Daisy shut her eyes and paused, relishing her favorite part. “The sign.”

“What does the sign say?”

“ ‘If you lived here, you’d be home now.’ ” She clenched her hands with excitement. “See, every day people will drive past and read that sign and think, ‘Yeah, if I lived here I’d be home now,’ and I
will
be home. Motherfuckers.”

Daisy left early that year, to spend Christmas in her apartment.

“She’ll be back,” said Lisa. But Lisa for once was wrong.

One afternoon in May we were called to a special Hall Meeting.

“Girls,” said the head nurse, “I have some sad news.” We all leaned forward. “Daisy committed suicide yesterday.”

“Was she in her apartment?” asked Georgina.

“Did she shoot herself?” asked Polly.

“Who’s Daisy? Do I know Daisy?” asked the Martian’s girlfriend.

“Did she leave a note?” I asked.

“The details aren’t important,” said the head nurse.

“It was her birthday, wasn’t it?” asked Lisa. The head nurse nodded.
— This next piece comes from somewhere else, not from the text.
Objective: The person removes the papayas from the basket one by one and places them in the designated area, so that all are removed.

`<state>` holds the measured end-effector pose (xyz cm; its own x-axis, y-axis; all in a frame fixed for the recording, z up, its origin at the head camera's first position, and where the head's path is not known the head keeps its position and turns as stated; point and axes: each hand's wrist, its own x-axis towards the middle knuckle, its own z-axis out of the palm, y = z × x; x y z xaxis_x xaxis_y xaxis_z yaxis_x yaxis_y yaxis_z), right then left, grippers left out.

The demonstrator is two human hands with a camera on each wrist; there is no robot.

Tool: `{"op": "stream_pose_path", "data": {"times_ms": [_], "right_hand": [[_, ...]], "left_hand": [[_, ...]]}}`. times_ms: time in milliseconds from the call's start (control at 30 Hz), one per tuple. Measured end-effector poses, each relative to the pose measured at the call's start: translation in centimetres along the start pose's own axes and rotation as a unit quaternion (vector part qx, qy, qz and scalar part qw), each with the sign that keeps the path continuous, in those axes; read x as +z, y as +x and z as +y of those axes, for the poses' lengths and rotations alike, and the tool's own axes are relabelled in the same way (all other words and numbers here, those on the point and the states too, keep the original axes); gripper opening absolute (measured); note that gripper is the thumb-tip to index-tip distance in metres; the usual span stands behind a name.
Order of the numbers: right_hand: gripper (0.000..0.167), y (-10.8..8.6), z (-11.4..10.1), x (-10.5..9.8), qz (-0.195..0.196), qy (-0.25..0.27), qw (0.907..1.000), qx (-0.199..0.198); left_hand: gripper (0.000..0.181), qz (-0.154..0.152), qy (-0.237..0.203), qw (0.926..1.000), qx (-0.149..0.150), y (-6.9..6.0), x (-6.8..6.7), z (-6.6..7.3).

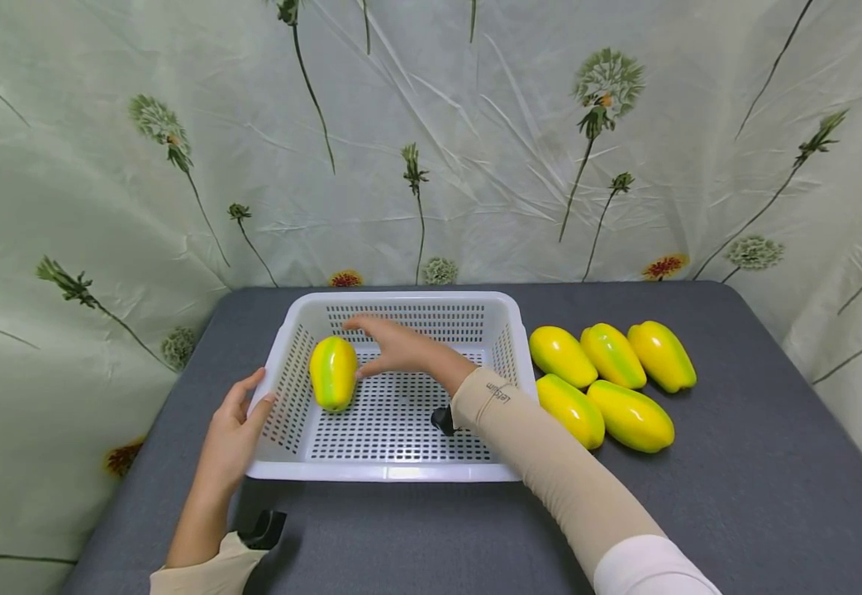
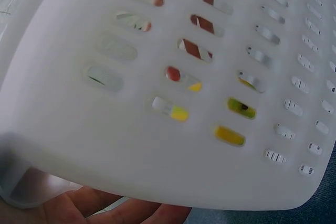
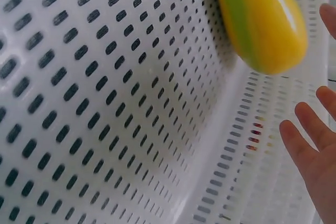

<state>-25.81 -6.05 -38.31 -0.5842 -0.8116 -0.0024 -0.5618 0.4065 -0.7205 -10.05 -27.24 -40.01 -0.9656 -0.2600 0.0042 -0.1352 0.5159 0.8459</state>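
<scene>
A white perforated plastic basket [image 1: 393, 473] stands on the dark table. One glossy yellow papaya [image 1: 333, 373] with a green stripe is inside, near the basket's left wall. My right hand [image 1: 401, 345] reaches into the basket just right of this fruit, thumb and fingers spread apart. The right wrist view shows the papaya [image 3: 262, 22] with a gap between it and the fingers [image 3: 299, 145]. My left hand [image 1: 231, 430] holds the basket's left rim, thumb on the near side and fingers outside. In the left wrist view its fingers [image 2: 126, 211] are partly hidden behind the rim.
Several more yellow-green papayas [image 1: 631, 416] lie in two rows on the table [image 1: 750, 463], close against the basket's right side. A pale curtain [image 1: 490, 149] with a dandelion print hangs behind the table's back edge and along its sides.
</scene>
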Motion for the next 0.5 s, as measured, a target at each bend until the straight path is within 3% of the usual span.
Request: {"op": "stream_pose_path", "data": {"times_ms": [333,500], "right_hand": [[0.078,1.8,-0.6,1.8,-0.021,0.015,0.9996,0.011],[0.078,2.4,-1.0,2.4,-0.030,0.006,0.9995,0.010]], "left_hand": [[0.055,0.009,-0.009,0.9997,0.019,0.2,0.1,-0.7],[0.057,0.007,-0.006,0.9999,0.007,0.1,0.2,-0.5]]}}
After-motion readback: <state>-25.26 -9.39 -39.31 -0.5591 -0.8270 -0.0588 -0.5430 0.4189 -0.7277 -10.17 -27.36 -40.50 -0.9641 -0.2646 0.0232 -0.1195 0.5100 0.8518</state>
We all observed a moment of silence for Daisy.

My Suicide

Suicide is a form of murder—premeditated murder. It isn’t something you do the first time you think of doing it. It takes getting used to. And you need the means, the opportunity, the motive. A successful suicide demands good organization and a cool head, both of which are usually incompatible with the suicidal state of mind.